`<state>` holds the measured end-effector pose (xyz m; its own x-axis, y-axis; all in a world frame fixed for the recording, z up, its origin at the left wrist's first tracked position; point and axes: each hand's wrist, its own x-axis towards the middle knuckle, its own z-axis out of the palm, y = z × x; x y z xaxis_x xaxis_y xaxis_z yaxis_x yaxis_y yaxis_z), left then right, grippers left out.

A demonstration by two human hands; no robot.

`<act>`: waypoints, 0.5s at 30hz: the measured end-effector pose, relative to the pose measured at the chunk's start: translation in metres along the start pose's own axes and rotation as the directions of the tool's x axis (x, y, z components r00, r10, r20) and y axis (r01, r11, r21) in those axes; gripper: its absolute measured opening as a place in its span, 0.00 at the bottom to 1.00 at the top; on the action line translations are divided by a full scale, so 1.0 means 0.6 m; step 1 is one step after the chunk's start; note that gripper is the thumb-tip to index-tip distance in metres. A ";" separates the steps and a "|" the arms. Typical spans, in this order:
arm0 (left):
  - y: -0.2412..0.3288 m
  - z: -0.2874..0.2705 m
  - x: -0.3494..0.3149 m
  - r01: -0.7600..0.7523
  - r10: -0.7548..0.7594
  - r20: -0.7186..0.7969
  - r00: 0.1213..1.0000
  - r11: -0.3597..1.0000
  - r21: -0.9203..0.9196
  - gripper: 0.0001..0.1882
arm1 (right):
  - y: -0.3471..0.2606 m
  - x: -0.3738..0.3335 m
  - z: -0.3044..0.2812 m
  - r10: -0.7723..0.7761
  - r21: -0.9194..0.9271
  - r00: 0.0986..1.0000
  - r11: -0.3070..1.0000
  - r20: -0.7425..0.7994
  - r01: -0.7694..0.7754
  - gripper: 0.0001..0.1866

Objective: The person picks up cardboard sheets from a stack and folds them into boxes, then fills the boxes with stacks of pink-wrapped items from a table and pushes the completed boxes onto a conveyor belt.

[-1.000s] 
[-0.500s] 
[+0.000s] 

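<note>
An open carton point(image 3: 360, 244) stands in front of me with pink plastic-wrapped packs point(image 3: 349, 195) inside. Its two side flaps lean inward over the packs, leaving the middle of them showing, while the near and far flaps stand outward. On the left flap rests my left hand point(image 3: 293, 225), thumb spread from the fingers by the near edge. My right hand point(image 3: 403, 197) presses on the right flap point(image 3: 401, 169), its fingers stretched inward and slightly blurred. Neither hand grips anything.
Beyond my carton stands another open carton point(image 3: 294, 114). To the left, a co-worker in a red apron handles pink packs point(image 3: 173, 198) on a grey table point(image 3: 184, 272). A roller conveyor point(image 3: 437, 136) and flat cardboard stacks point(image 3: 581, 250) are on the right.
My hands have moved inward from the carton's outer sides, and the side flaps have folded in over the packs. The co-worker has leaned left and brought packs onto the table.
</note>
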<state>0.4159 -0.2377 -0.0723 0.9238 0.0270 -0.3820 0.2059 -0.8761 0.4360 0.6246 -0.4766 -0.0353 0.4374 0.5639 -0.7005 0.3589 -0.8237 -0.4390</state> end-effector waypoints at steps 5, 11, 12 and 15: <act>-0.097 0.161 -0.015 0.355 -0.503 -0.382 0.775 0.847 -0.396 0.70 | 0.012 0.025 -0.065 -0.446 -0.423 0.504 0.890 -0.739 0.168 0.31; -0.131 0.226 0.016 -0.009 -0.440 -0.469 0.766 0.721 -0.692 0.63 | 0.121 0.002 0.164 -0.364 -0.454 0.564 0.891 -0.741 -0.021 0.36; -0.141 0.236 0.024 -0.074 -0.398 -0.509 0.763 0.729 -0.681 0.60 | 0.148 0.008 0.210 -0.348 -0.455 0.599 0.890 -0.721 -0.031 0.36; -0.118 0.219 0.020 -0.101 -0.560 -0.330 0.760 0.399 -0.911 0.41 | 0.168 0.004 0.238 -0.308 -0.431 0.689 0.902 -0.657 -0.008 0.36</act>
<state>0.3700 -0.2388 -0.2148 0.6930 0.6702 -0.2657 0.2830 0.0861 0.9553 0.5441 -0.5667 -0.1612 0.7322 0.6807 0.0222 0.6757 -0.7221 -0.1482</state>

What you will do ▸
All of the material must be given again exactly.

Output for this task ▸
`<state>` holds the measured end-effector pose (xyz m; its own x-axis, y-axis; all in a world frame fixed for the recording, z up, its origin at the left wrist's first tracked position; point and axes: each hand's wrist, its own x-axis towards the middle knuckle, its own z-axis out of the palm, y = z × x; x y z xaxis_x xaxis_y xaxis_z yaxis_x yaxis_y yaxis_z), left then right, grippers left out.

A demonstration by two human hands; no robot.

`<act>`: waypoints, 0.5s at 30hz: the measured end-effector pose, relative to the pose measured at the chunk's start: translation in metres along the start pose's own axes and rotation as the directions of the tool's x axis (x, y, z components r00, r10, r20) and y axis (r01, r11, r21) in those axes; gripper: its absolute measured opening as a place in its span, 0.00 at the bottom to 1.00 at the top; on the action line translations are divided by a full scale, so 1.0 means 0.6 m; step 1 is one step after the chunk's start; note that gripper is the thumb-tip to index-tip distance in metres. A ";" separates the steps and a "|" the arms. Typical spans, in this order:
arm0 (left):
  - y: -0.2412..0.3288 m
  - z: -0.2874..0.2705 m
  - x: -0.3494..0.3149 m
  - r01: -0.7600..0.7523
  - r10: -0.7548..0.7594
  - r20: -0.7186..0.7969
  - r00: 0.1213..1.0000
  - r11: -0.3597..1.0000
  - r21: -0.9203..0.9196
  - gripper: 0.0001..0.1882
arm1 (right):
  - y: -0.3471..0.2606 m
  - x: -0.3738..0.3335 m
  - z: -0.3044..0.2812 m
  - r10: -0.7723..0.7761
  - r21: -0.9194..0.9271
  - r00: 0.0986..1.0000
  - r11: -0.3070..1.0000
  - r20: -0.7425..0.7994
  - r01: -0.7694..0.7754
  - gripper: 0.0001..0.1866

Objective: The person picks up cardboard sheets from a stack and folds them into boxes, then fills the boxes with stacks of pink-wrapped items from a table and pushes the completed boxes onto a conveyor belt.

[-1.000s] 
[-0.500s] 
[+0.000s] 

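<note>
An open carton point(image 3: 360, 244) stands in front of me with pink plastic-wrapped packs point(image 3: 349, 195) inside. Its two side flaps lean inward over the packs, leaving the middle of them showing, while the near and far flaps stand outward. On the left flap rests my left hand point(image 3: 293, 225), thumb spread from the fingers by the near edge. My right hand point(image 3: 403, 197) presses on the right flap point(image 3: 401, 169), its fingers stretched inward and slightly blurred. Neither hand grips anything.
Beyond my carton stands another open carton point(image 3: 294, 114). To the left, a co-worker in a red apron handles pink packs point(image 3: 173, 198) on a grey table point(image 3: 184, 272). A roller conveyor point(image 3: 437, 136) and flat cardboard stacks point(image 3: 581, 250) are on the right.
My hands have moved inward from the carton's outer sides, and the side flaps have folded in over the packs. The co-worker has leaned left and brought packs onto the table.
</note>
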<state>0.4159 -0.2377 -0.0723 0.9238 0.0270 -0.3820 0.2059 -0.8761 0.4360 0.6246 -0.4766 -0.0353 0.4374 0.5639 -0.7005 0.3589 -0.8237 -0.4390</state> end-effector waypoints at steps 5, 11, 12 and 15: <act>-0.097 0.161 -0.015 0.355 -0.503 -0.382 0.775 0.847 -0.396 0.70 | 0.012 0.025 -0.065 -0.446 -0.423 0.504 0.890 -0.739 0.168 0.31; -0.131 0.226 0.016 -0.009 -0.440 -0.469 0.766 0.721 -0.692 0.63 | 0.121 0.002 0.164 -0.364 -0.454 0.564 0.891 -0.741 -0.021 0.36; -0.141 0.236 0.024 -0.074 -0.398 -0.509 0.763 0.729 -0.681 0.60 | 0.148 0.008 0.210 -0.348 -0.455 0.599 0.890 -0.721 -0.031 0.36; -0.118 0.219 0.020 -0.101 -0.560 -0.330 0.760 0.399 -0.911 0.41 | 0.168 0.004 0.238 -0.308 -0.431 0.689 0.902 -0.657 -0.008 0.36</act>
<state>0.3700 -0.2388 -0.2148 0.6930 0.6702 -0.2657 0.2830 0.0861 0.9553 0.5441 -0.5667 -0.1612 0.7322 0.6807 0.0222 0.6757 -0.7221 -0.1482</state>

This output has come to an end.